**REQUIRED WORK**
Search each line of the data for the word "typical"; copy every line where it is found.

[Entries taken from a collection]
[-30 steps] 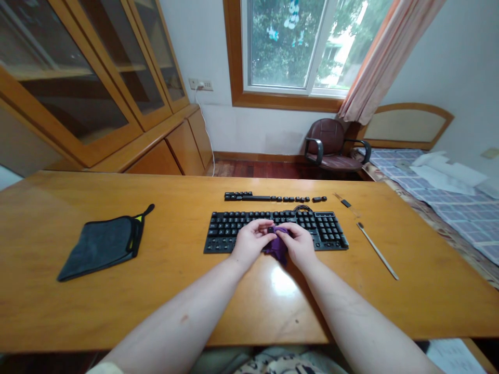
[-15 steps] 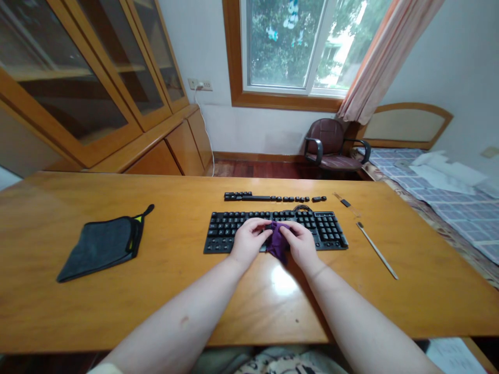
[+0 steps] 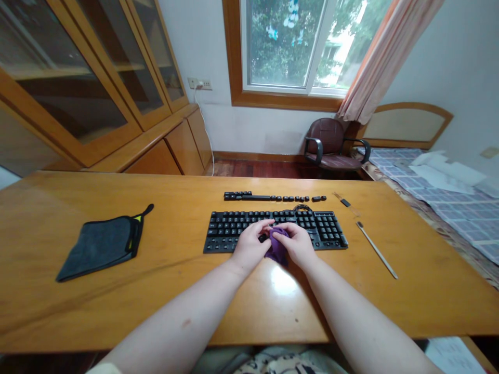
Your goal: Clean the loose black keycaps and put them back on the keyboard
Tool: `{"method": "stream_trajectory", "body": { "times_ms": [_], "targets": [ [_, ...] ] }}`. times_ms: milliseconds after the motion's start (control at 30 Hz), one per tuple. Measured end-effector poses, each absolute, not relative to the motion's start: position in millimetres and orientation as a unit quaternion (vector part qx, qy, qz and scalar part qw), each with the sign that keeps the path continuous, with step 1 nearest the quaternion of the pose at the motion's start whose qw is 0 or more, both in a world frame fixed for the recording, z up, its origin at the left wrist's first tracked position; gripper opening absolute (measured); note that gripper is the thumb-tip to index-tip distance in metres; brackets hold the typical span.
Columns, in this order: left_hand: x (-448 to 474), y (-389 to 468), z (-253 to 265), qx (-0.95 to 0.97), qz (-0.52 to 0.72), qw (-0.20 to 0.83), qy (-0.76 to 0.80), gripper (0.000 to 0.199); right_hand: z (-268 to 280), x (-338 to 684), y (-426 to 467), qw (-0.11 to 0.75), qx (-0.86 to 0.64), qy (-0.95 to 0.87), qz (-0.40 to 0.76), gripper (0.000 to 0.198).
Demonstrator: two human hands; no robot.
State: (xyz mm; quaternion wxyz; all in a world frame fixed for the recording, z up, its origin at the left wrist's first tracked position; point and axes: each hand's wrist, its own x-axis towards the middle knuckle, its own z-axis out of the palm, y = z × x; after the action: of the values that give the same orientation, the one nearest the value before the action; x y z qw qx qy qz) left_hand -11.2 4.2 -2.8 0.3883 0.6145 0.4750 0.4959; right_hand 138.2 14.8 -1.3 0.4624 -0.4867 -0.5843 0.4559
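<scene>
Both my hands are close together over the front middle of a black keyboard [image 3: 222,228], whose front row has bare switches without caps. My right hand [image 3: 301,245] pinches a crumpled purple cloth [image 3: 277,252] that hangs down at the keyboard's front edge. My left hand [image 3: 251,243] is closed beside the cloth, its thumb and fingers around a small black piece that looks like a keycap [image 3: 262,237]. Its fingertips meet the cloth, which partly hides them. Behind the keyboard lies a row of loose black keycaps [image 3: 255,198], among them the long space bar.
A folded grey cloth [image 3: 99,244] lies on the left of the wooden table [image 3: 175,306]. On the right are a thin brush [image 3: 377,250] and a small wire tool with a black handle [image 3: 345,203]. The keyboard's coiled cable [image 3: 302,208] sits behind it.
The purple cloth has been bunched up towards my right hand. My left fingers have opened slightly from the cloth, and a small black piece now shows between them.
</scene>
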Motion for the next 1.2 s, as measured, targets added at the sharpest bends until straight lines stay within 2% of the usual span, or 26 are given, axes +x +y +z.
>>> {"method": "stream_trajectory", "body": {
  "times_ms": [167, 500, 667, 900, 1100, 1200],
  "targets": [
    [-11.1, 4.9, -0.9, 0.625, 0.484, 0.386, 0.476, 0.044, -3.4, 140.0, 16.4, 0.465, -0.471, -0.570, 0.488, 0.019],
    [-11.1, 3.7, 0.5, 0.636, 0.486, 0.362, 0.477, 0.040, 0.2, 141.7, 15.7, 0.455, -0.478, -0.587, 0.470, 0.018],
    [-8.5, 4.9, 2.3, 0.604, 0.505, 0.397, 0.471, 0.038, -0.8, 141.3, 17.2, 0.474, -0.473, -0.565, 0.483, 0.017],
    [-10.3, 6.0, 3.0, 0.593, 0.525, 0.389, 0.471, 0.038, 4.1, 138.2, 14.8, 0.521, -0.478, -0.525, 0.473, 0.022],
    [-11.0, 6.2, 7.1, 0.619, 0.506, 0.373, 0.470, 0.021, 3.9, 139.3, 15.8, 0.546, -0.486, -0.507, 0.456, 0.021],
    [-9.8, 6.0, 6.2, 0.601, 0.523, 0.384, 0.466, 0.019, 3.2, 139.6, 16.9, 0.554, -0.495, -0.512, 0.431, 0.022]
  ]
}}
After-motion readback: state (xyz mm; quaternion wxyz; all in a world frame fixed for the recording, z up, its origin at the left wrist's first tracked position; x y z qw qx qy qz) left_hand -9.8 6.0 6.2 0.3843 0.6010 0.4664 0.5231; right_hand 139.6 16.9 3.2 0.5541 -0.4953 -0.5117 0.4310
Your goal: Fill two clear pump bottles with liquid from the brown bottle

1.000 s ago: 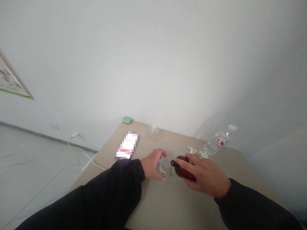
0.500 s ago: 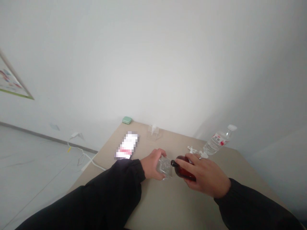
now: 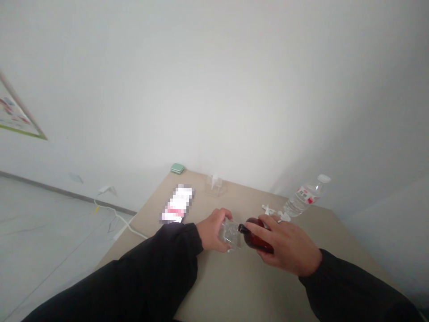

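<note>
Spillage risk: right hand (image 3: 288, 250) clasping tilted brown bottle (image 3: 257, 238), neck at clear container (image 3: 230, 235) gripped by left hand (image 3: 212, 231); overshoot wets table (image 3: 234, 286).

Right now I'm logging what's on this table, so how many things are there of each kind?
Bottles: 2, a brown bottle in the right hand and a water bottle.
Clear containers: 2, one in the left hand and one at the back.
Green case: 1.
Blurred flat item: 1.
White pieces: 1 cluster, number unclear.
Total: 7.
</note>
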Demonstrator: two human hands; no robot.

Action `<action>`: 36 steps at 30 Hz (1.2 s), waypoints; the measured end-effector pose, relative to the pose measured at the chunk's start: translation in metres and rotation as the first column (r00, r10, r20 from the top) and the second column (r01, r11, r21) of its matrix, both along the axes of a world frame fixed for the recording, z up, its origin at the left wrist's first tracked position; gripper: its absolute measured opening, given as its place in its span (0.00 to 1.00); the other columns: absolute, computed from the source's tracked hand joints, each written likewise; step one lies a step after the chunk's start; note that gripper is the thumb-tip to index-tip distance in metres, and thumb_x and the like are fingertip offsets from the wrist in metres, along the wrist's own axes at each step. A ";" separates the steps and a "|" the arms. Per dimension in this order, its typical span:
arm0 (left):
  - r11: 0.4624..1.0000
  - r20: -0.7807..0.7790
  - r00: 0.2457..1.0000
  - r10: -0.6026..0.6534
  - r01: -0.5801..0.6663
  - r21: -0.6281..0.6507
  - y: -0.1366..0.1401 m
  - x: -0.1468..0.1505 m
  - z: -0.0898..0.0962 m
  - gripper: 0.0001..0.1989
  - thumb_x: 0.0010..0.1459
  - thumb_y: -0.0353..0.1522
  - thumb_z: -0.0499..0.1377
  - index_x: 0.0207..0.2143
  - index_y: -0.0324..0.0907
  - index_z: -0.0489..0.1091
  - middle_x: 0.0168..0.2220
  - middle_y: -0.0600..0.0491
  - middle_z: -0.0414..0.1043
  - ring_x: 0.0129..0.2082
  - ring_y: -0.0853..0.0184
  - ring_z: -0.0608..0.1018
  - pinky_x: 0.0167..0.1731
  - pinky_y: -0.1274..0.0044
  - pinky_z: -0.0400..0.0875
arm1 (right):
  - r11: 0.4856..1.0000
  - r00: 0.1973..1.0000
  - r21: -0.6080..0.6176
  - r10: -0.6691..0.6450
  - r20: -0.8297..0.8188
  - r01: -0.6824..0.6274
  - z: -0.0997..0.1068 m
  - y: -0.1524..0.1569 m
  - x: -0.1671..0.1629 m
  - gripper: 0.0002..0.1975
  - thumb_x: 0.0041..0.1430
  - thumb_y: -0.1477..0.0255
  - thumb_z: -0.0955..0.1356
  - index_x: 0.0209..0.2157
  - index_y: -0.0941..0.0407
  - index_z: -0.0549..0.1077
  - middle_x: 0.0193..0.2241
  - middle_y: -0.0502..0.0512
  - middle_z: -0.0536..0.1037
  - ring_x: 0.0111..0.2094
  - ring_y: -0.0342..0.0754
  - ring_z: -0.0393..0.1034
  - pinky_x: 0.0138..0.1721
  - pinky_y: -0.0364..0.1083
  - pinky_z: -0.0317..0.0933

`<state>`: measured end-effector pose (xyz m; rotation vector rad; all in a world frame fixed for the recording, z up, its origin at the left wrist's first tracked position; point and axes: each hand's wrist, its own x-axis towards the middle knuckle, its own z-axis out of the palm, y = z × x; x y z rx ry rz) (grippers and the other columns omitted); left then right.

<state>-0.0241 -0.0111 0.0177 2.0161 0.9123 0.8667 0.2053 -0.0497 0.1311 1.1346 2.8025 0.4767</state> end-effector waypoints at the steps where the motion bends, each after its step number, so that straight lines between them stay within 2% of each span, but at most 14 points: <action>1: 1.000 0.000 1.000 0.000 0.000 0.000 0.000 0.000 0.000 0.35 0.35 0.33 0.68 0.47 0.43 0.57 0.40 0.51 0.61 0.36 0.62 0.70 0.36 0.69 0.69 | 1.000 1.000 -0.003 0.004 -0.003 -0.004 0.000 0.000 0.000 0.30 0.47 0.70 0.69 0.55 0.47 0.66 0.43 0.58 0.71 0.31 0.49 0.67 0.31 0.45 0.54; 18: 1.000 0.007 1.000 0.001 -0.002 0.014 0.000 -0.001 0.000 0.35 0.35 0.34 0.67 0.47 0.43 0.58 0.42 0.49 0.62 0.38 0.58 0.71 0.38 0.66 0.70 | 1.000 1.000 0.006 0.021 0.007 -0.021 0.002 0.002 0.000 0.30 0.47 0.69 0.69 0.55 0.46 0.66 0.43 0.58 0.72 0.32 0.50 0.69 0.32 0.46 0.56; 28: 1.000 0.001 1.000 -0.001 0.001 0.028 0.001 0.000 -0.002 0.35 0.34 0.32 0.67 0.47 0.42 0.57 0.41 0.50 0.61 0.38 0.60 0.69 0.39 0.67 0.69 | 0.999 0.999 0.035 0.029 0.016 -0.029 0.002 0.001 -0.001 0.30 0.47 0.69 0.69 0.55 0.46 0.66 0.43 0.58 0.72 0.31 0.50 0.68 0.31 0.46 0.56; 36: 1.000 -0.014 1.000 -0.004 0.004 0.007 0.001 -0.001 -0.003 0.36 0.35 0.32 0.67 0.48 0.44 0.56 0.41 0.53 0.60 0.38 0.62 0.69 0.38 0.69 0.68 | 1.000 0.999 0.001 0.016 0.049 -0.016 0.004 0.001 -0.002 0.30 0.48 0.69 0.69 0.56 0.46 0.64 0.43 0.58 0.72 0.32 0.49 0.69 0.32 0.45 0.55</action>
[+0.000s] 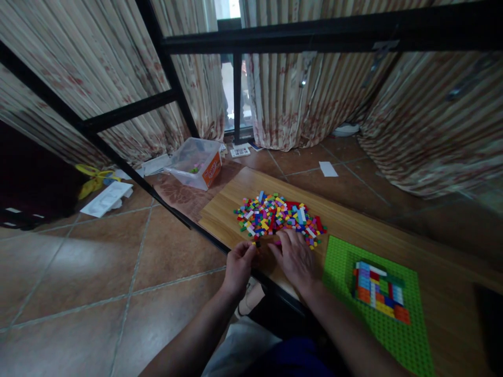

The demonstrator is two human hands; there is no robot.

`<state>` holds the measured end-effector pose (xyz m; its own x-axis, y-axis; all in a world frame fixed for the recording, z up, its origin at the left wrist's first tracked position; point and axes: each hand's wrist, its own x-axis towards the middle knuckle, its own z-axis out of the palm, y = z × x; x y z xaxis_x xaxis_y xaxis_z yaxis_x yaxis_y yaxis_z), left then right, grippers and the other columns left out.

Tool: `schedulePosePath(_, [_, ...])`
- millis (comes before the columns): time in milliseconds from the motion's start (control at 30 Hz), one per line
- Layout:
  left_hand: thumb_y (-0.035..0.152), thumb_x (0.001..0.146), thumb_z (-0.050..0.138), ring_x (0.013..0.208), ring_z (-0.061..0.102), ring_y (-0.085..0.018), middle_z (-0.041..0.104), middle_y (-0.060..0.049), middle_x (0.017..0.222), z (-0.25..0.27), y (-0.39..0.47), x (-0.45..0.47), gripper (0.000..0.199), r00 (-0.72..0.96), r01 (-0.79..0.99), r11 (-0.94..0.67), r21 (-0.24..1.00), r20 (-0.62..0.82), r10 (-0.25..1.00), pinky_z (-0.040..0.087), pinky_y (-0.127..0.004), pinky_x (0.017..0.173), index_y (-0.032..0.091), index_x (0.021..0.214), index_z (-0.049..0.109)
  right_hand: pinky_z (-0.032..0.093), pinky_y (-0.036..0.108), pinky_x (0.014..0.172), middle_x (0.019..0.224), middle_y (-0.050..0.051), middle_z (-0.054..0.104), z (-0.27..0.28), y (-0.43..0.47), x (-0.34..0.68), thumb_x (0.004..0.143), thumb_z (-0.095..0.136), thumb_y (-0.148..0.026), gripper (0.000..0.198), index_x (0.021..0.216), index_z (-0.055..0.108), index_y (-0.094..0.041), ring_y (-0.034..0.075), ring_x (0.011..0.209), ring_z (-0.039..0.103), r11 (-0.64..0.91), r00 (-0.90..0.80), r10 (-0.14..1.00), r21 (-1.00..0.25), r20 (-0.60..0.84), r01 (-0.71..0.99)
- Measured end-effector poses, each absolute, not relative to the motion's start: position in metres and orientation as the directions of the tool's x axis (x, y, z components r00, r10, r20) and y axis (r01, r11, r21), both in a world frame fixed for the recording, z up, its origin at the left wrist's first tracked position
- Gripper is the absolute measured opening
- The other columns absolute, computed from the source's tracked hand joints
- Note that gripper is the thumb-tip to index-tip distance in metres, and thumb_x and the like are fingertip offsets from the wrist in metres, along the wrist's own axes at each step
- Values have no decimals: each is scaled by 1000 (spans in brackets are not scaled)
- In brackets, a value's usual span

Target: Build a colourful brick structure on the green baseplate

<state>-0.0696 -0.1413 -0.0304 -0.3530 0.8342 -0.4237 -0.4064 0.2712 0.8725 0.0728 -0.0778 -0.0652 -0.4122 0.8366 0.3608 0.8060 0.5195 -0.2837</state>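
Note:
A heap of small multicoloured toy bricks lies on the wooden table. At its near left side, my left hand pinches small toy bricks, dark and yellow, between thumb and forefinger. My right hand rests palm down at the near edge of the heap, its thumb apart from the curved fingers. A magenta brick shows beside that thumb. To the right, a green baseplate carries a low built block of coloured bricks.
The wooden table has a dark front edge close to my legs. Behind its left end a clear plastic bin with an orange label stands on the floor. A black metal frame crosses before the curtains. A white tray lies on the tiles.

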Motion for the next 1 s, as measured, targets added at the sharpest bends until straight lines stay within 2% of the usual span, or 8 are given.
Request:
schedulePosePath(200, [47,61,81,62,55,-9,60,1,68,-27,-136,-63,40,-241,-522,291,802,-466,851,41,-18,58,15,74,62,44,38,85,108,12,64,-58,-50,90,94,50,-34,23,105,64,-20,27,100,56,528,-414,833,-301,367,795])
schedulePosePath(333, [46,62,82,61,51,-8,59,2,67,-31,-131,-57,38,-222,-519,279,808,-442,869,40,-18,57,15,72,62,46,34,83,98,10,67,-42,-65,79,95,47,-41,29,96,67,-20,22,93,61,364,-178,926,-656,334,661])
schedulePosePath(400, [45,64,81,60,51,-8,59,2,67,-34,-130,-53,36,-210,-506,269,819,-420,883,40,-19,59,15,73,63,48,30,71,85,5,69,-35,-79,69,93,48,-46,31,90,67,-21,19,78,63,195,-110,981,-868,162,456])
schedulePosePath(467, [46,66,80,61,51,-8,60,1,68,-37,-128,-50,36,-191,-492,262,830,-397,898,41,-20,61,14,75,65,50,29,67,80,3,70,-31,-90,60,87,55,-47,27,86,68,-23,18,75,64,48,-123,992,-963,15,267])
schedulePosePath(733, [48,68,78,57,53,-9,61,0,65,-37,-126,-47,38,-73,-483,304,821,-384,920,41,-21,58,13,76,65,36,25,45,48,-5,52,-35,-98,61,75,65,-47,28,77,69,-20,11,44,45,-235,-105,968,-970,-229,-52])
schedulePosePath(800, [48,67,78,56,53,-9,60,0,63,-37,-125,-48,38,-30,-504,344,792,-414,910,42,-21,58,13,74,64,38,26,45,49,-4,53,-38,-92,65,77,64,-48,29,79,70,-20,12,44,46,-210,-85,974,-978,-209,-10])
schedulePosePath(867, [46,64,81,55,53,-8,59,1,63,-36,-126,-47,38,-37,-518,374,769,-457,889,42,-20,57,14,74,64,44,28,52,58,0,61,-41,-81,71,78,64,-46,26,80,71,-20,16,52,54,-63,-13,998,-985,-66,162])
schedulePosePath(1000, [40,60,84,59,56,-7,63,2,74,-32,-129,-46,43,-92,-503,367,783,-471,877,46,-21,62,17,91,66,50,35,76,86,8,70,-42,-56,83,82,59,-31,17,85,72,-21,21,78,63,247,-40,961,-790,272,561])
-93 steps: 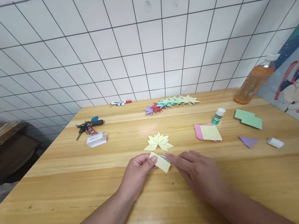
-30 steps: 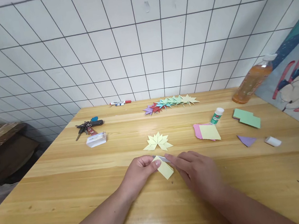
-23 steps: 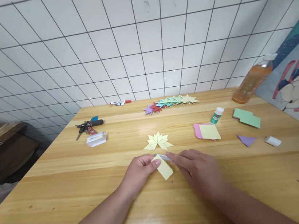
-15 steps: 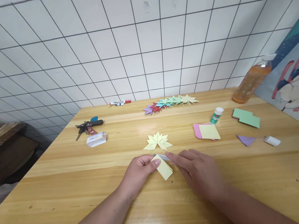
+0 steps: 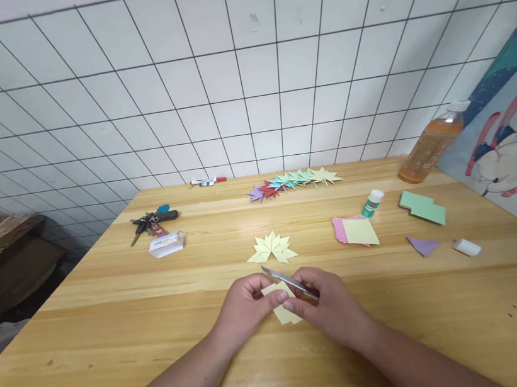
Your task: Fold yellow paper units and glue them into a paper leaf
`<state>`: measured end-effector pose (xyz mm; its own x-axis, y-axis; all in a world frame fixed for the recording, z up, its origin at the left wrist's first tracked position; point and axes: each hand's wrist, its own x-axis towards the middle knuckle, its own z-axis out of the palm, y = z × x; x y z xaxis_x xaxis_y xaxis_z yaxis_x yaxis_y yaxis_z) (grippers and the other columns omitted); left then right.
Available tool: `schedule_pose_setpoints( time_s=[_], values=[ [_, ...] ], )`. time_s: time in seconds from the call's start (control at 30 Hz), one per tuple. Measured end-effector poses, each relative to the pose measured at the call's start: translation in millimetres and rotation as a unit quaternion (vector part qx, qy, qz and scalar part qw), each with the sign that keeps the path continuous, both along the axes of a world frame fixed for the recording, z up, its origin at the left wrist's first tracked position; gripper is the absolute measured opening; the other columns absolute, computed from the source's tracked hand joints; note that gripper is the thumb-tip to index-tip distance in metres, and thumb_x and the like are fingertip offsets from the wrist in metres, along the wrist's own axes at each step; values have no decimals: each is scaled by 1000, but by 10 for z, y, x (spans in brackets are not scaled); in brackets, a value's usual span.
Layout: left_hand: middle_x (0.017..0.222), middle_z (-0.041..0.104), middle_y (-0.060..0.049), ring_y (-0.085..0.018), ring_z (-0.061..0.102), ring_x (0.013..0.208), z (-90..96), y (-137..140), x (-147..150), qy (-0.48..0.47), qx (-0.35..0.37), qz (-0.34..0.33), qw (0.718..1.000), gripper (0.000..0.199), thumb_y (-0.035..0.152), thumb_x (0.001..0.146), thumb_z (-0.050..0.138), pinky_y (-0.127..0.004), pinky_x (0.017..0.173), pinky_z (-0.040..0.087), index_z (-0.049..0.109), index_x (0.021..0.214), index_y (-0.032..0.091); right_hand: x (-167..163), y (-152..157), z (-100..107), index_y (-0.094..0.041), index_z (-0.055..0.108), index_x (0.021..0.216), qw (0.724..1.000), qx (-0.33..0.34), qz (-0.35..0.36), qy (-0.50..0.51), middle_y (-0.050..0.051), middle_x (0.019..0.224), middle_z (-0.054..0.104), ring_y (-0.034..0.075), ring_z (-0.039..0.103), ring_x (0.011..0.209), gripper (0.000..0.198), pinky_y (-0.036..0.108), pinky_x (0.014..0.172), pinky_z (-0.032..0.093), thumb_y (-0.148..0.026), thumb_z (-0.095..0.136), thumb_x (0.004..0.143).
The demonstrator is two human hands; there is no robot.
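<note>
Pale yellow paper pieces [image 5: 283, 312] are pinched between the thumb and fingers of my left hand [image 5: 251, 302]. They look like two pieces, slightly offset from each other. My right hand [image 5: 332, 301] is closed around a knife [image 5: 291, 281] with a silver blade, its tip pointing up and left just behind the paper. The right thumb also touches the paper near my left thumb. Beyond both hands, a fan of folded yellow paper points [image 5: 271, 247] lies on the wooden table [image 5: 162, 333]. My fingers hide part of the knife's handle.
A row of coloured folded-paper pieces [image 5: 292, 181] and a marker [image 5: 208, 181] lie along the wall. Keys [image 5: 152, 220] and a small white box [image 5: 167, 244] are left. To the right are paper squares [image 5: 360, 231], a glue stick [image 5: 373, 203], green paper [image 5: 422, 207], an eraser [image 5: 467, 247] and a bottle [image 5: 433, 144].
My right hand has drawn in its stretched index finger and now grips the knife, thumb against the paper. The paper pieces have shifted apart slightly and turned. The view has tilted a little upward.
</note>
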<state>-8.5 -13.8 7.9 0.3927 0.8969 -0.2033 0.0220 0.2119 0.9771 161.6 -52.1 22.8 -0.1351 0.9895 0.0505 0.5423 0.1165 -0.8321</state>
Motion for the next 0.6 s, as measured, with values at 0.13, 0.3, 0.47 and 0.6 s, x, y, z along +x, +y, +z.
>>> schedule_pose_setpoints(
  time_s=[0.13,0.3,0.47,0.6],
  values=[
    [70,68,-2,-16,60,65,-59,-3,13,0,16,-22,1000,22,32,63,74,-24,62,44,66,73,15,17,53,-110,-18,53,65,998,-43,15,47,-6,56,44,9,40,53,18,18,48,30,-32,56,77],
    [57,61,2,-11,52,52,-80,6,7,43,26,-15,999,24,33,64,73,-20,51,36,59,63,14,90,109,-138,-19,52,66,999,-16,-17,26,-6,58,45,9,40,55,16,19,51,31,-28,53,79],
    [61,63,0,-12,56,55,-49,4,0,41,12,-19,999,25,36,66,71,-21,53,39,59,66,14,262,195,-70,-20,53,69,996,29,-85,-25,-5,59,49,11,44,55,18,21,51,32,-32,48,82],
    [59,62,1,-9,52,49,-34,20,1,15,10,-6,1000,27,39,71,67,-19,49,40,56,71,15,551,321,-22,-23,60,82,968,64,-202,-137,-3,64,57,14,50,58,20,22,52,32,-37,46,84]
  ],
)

**RESULT OF THE EXERCISE**
Tool: `{"method": "stream_trajectory", "body": { "times_ms": [_], "targets": [ [_, ...] ] }}`. times_ms: milliseconds after the motion's start (control at 30 Hz), one per tuple. Measured end-effector poses, each absolute, not relative to the motion's start: position in millimetres and orientation as a unit quaternion (vector part qx, qy, qz and scalar part qw), each with the sign that keeps the path continuous, with step 1 nearest the quaternion of the pose at the motion's start whose qw is 0 or more, both in a world frame fixed for the recording, z up, its origin at the left wrist's first tracked position; gripper opening absolute (measured); note that gripper is the thumb-tip to index-tip distance in metres; brackets hold the typical span.
Action `<action>`: 36 steps at 30 Hz (1.2 s), waypoints; the measured end-effector pose, relative to the pose measured at the chunk's start: translation in metres and rotation as the first column (r00, r10, r20 from the top) and the second column (r01, r11, r21) of its matrix, both along the axes of a world frame fixed for the recording, z up, its origin at the left wrist's first tracked position; gripper: its absolute measured opening, given as its place in its span (0.00 to 1.00); the other columns: absolute, computed from the source's tracked hand joints, each written likewise; step one lies a step after the chunk's start; note that gripper is the thumb-tip to index-tip distance in metres, and thumb_x and the like are fingertip offsets from the wrist in metres, along the wrist's own axes at each step. A ";" separates the steps and a "|" the arms. Per dimension in this order, its typical span:

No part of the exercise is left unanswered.